EXERCISE BRIEF
Give back each line of the data exactly.

INFORMATION PROVIDED
=== Begin Enclosure ===

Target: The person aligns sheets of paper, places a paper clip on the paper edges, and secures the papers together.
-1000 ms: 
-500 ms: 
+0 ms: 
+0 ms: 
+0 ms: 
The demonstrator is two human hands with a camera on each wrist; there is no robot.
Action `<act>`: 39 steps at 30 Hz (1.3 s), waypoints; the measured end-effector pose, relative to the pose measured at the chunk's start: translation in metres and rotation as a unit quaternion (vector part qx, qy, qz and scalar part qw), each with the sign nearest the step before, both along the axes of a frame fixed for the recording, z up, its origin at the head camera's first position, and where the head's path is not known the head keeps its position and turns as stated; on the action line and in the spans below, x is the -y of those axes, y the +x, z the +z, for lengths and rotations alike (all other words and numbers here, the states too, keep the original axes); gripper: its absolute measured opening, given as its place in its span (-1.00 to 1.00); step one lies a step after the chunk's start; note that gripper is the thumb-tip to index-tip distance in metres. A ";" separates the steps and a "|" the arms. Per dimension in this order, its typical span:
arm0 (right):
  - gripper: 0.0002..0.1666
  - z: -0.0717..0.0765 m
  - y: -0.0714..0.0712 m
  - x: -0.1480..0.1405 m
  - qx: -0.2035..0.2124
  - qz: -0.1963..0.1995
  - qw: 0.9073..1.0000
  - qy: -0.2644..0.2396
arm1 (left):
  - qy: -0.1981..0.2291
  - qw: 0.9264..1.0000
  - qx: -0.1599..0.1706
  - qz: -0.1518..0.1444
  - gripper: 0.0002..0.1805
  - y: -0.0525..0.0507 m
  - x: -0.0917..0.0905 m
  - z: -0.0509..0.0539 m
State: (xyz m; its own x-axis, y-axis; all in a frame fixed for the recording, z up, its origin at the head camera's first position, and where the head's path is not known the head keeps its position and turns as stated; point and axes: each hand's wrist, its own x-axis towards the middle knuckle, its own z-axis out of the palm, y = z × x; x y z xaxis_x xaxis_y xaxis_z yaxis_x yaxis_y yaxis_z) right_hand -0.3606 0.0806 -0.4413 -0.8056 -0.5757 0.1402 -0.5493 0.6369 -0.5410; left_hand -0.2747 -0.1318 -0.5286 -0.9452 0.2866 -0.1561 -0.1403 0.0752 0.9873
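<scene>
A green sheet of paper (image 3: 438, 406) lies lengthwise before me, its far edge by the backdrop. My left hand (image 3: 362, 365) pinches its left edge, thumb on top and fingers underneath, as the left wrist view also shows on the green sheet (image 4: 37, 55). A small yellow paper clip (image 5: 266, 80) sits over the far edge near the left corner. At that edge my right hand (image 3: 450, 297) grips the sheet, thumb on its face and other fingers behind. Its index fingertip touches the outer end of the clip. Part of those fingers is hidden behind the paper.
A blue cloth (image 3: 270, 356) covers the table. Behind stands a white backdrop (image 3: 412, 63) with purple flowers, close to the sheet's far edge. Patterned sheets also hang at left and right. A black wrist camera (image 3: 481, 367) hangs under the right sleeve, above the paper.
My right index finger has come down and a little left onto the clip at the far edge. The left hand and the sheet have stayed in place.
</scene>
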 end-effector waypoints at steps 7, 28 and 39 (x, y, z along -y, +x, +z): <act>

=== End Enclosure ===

EXERCISE OUTPUT
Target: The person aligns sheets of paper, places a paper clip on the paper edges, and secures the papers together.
-1000 ms: 
-500 ms: 
+0 ms: 
+0 ms: 
+0 ms: 
The demonstrator is two human hands with a camera on each wrist; there is no robot.
Action `<act>`: 39 steps at 30 Hz (1.3 s), waypoints; the measured end-effector pose, relative to the pose measured at the chunk's start: translation in metres and rotation as a unit quaternion (vector part qx, qy, qz and scalar part qw), each with the sign nearest the step before, both along the axes of a frame fixed for the recording, z up, its origin at the head camera's first position, and where the head's path is not known the head keeps its position and turns as stated; on the action line and in the spans below, x is the -y of those axes, y the +x, z the +z, for lengths and rotations alike (all other words and numbers here, the states too, keep the original axes); gripper: its absolute measured opening, given as its place in its span (-1.00 to 1.00); step one lies a step after the chunk's start; note that gripper is the thumb-tip to index-tip distance in metres. A ";" separates the steps and a "|" the arms. Per dimension in this order, its typical span:
arm0 (right):
  - gripper: 0.0002..0.1666
  - z: -0.0717..0.0765 m
  - y: -0.0714..0.0712 m
  - x: -0.1480..0.1405 m
  - qx: -0.2035..0.2124
  - qz: -0.1963..0.1995
  - qw: 0.9073..1.0000
  - qy: -0.2644..0.2396
arm1 (left):
  - qy: -0.1981..0.2291
  - qw: 0.9264..1.0000
  - qx: -0.1599..0.1706
  - qz: -0.1518..0.1444
  - gripper: 0.0002..0.1805
  - y: -0.0525..0.0507 m
  - x: -0.0917..0.0905 m
  - z: -0.0509..0.0539 m
State: (xyz m; its own x-axis, y-axis; all in a frame fixed for the recording, z up, its origin at the head camera's first position, and where the head's path is not known the head keeps its position and turns as stated; point and axes: each hand's wrist, its own x-axis towards the middle knuckle, its own z-axis out of the palm, y = z × x; x y z xaxis_x xaxis_y xaxis_z yaxis_x yaxis_y yaxis_z) right_hand -0.3606 0.0806 -0.4413 -0.8056 -0.5757 0.1402 -0.5493 0.6369 -0.5410; left_hand -0.2747 -0.1318 -0.5286 -0.9452 0.2866 -0.1561 -0.1403 0.0752 0.9873
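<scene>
A green sheet of paper (image 3: 438, 406) lies lengthwise before me, its far edge by the backdrop. My left hand (image 3: 362, 365) pinches its left edge, thumb on top and fingers underneath, as the left wrist view also shows on the green sheet (image 4: 37, 55). A small yellow paper clip (image 5: 266, 80) sits over the far edge near the left corner. At that edge my right hand (image 3: 450, 297) grips the sheet, thumb on its face and other fingers behind. Its index fingertip touches the outer end of the clip. Part of those fingers is hidden behind the paper.
A blue cloth (image 3: 270, 356) covers the table. Behind stands a white backdrop (image 3: 412, 63) with purple flowers, close to the sheet's far edge. Patterned sheets also hang at left and right. A black wrist camera (image 3: 481, 367) hangs under the right sleeve, above the paper.
My right index finger has come down and a little left onto the clip at the far edge. The left hand and the sheet have stayed in place.
</scene>
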 end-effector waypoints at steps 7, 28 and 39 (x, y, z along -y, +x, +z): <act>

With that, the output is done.